Before I upgraded to a Unisaw I used to use a contractor saw. I bought a benchdog cast iron wing and it worked great. You can see more about what I did here: http://www.homeconstructionimprovement.com/bench-dog-promax-router-table-extention-product-revie/


----------



## Medickep (Aug 22, 2013)

I looked at those, but u think the price scare me off. This was a little cheaper!


----------



## b2rtch (Jan 20, 2010)

Here is what I did to my Unisaw.
I instated a Bench Dog table


----------



## Medickep (Aug 22, 2013)

Here's shat my finished project looks line with the fence completed. I liked this design as it didn't eat up room for large pieces on the TS!


----------



## Finn (May 26, 2010)

Very nice job! Looks better than mine does. I like your fence addition. I just used a 4×4 on mine.
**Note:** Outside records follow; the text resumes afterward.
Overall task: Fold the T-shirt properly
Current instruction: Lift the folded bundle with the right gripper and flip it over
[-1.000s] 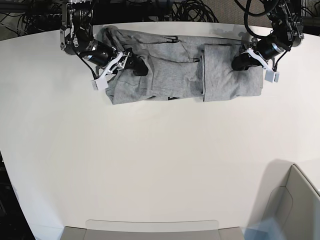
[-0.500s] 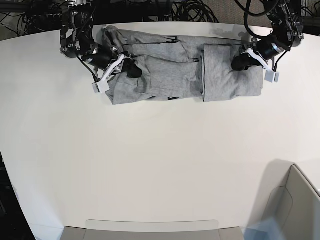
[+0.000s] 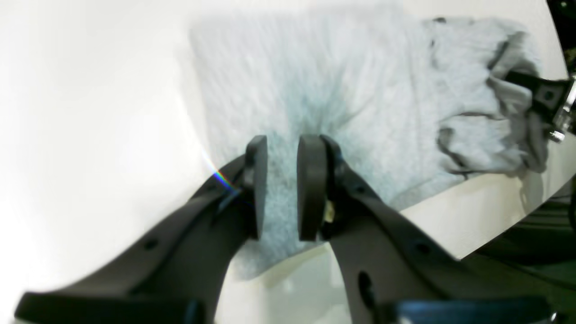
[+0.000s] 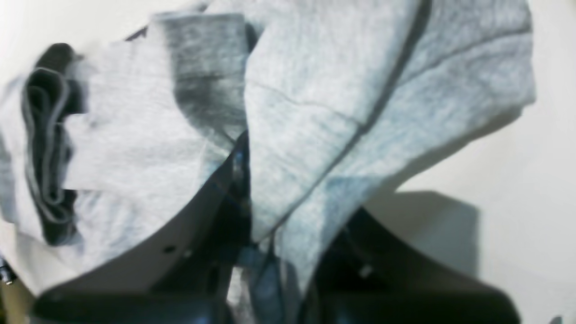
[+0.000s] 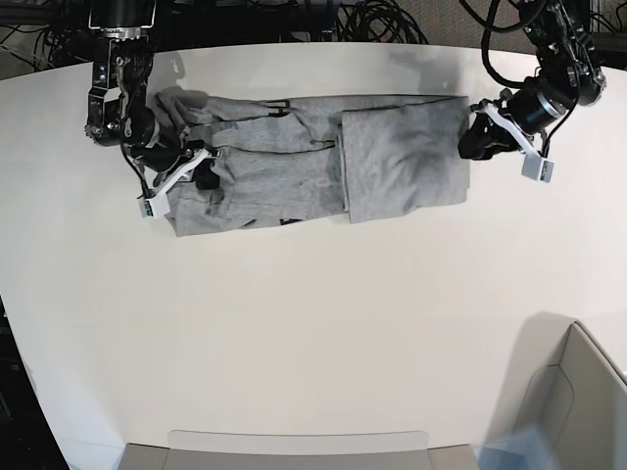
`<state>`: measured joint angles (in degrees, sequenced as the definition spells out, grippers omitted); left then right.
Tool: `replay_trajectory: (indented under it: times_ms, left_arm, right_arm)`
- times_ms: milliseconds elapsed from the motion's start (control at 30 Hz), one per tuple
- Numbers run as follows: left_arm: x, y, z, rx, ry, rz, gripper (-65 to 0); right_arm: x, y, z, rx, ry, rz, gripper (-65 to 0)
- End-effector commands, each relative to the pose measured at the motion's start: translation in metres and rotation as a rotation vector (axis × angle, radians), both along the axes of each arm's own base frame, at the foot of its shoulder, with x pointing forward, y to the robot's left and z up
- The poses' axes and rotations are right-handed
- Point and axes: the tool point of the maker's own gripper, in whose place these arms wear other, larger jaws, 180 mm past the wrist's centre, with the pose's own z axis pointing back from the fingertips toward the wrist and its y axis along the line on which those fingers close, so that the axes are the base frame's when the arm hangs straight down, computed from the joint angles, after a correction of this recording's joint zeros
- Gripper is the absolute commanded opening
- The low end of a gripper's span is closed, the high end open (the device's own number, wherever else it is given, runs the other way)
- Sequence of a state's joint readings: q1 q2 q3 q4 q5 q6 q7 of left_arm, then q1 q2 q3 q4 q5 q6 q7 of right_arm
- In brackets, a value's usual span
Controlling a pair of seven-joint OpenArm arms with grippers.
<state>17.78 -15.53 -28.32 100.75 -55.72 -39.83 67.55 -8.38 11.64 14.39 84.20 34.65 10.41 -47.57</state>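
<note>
The heather-grey T-shirt (image 5: 294,176) lies in a long band across the far part of the white table (image 5: 313,333), its right part folded over. My right gripper (image 5: 204,176) is at the shirt's left end and is shut on the cloth. In the right wrist view the T-shirt (image 4: 315,90) drapes over that gripper (image 4: 270,216) and hides the fingertips. My left gripper (image 5: 468,145) is at the shirt's right edge. In the left wrist view its jaws (image 3: 281,180) stand a little apart over the flat T-shirt (image 3: 337,81), pinching nothing.
Cables (image 5: 372,20) lie behind the table's far edge. A grey bin (image 5: 573,401) stands at the front right corner. A low grey tray (image 5: 294,450) sits along the front edge. The right arm's body (image 5: 113,88) rises at the far left.
The right gripper has pulled the shirt to the left and a little toward the front. The shirt has slid under the left gripper, which now sits at its right edge.
</note>
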Motion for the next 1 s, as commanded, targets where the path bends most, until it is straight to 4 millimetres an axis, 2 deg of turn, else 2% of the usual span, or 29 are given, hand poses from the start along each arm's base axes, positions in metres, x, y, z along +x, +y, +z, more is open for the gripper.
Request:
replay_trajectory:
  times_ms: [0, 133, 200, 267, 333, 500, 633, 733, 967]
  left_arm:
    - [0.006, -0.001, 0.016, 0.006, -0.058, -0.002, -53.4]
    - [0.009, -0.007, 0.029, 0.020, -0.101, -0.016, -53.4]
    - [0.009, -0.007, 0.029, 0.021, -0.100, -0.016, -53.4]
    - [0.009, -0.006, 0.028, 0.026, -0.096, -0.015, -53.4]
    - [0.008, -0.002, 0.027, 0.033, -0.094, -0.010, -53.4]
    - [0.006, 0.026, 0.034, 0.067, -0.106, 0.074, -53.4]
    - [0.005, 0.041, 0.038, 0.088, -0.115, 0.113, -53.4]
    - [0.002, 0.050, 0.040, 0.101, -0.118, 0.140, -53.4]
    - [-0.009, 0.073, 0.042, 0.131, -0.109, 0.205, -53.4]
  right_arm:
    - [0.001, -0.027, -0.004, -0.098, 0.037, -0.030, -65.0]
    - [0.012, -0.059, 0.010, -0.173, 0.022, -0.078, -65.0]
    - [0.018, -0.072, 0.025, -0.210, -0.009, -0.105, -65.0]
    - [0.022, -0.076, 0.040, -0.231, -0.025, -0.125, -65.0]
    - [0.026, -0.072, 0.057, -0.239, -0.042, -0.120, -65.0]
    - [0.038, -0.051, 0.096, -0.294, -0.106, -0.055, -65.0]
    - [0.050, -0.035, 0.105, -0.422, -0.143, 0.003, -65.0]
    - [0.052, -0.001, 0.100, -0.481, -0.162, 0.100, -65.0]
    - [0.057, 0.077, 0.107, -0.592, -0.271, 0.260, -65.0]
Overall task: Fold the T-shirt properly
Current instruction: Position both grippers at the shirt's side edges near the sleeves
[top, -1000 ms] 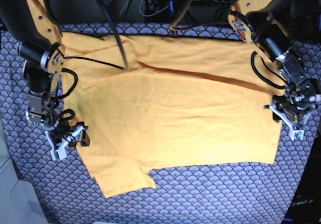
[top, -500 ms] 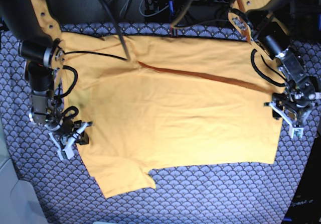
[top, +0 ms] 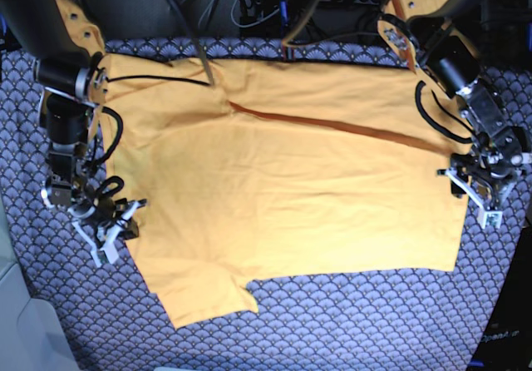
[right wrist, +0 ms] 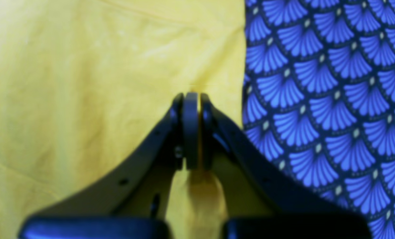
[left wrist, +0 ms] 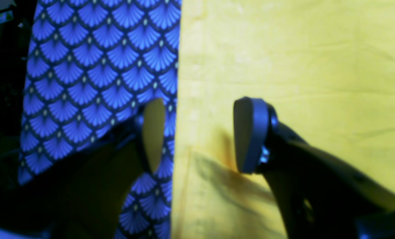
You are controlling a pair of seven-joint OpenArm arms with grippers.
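T-shirt (top: 291,196) fabric is pinched between the closed jaws of my right gripper (right wrist: 191,129) at the garment's edge, while my left gripper (left wrist: 197,136) stands wide open astride the opposite edge, one finger (left wrist: 152,132) over the scallop-patterned cloth (left wrist: 94,66), the other over yellow fabric, holding nothing. I see the shirt spread flat across that cloth, with black cables (top: 187,38) crossing its far edge.
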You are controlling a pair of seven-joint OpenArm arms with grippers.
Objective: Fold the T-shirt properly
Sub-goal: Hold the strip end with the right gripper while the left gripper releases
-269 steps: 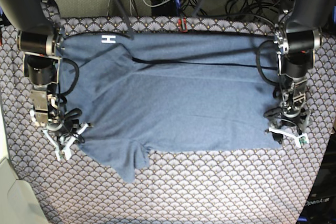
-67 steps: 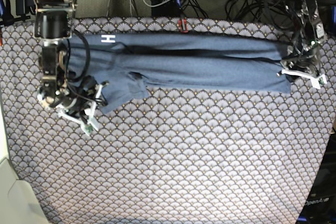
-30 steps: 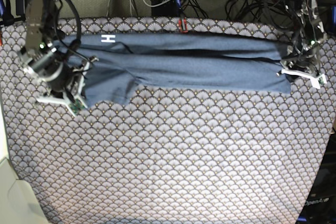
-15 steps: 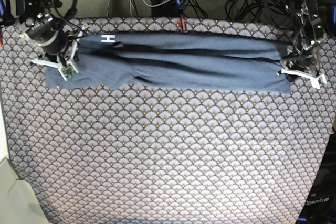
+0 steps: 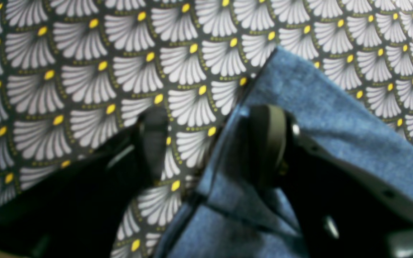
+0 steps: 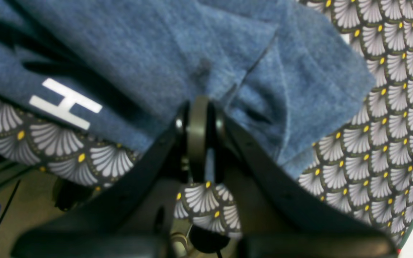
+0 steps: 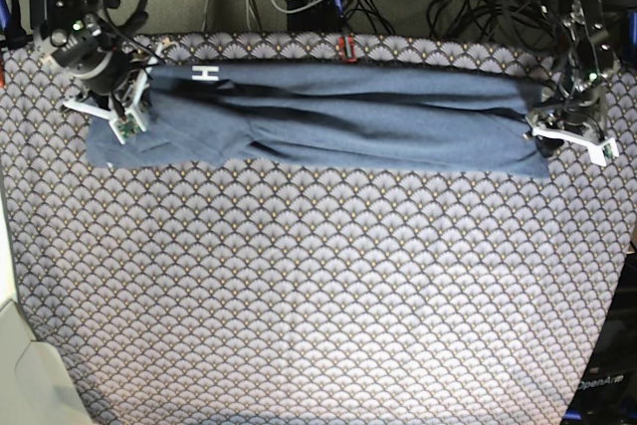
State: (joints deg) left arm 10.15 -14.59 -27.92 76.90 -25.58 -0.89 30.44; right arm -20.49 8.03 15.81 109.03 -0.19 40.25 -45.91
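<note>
Since a moment ago my left gripper has opened off the T-shirt, my right gripper pinching its corner; releasing comes next, I judge.

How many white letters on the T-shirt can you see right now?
1. A white H shows near the far edge of the T-shirt, at the end by the right gripper. More lettering may be hidden under the folds.
</note>
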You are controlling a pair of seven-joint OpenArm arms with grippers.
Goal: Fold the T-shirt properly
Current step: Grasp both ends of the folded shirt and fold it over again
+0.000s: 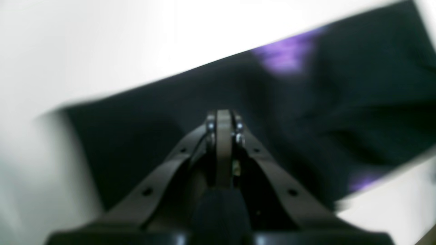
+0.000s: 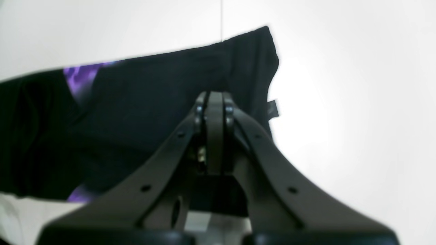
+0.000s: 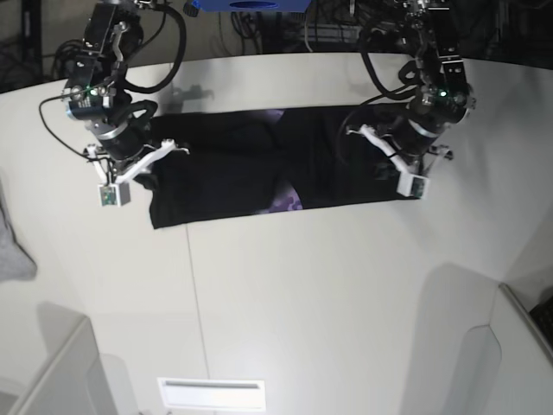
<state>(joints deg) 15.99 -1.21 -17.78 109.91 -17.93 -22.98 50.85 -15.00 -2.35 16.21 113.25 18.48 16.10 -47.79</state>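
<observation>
The black T-shirt (image 3: 251, 173) lies folded into a long band across the far part of the white table (image 3: 302, 285), with a bit of purple print (image 3: 287, 203) showing at its near edge. My right gripper (image 2: 214, 97) is over the band's left end in the base view (image 3: 130, 169), its fingers pressed together with no cloth visible between them. My left gripper (image 1: 223, 115) is over the band's other end (image 3: 397, 160), also closed. The shirt fills both wrist views (image 1: 340, 102) (image 2: 143, 102); the left wrist view is blurred.
A grey cloth (image 3: 13, 251) lies at the table's left edge. Grey raised panels stand at the near left (image 3: 52, 363) and near right (image 3: 467, 346). Cables and a blue object (image 3: 251, 4) sit behind the table.
</observation>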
I seldom have it installed on the fence because I usually use this saw with the fence to the left of the blade and it would be in the way.


----------



## toolie (Mar 16, 2011)

beer + TS = bad combination


----------



## Medickep (Aug 22, 2013)

Thanks ! It was a fun project.

Toolie-

The beer was at night during assembly. Family was in bed so I couldn't run the tools anyway!


----------



## Bobmedic (Sep 24, 2010)

Here


----------



## Medickep (Aug 22, 2013)

looks good!


----------



## wbrisett (Dec 21, 2011)

Ironically, I'm getting ready to do this myself. However I'm cheating a bit since I already own the Incra TS-LS fence.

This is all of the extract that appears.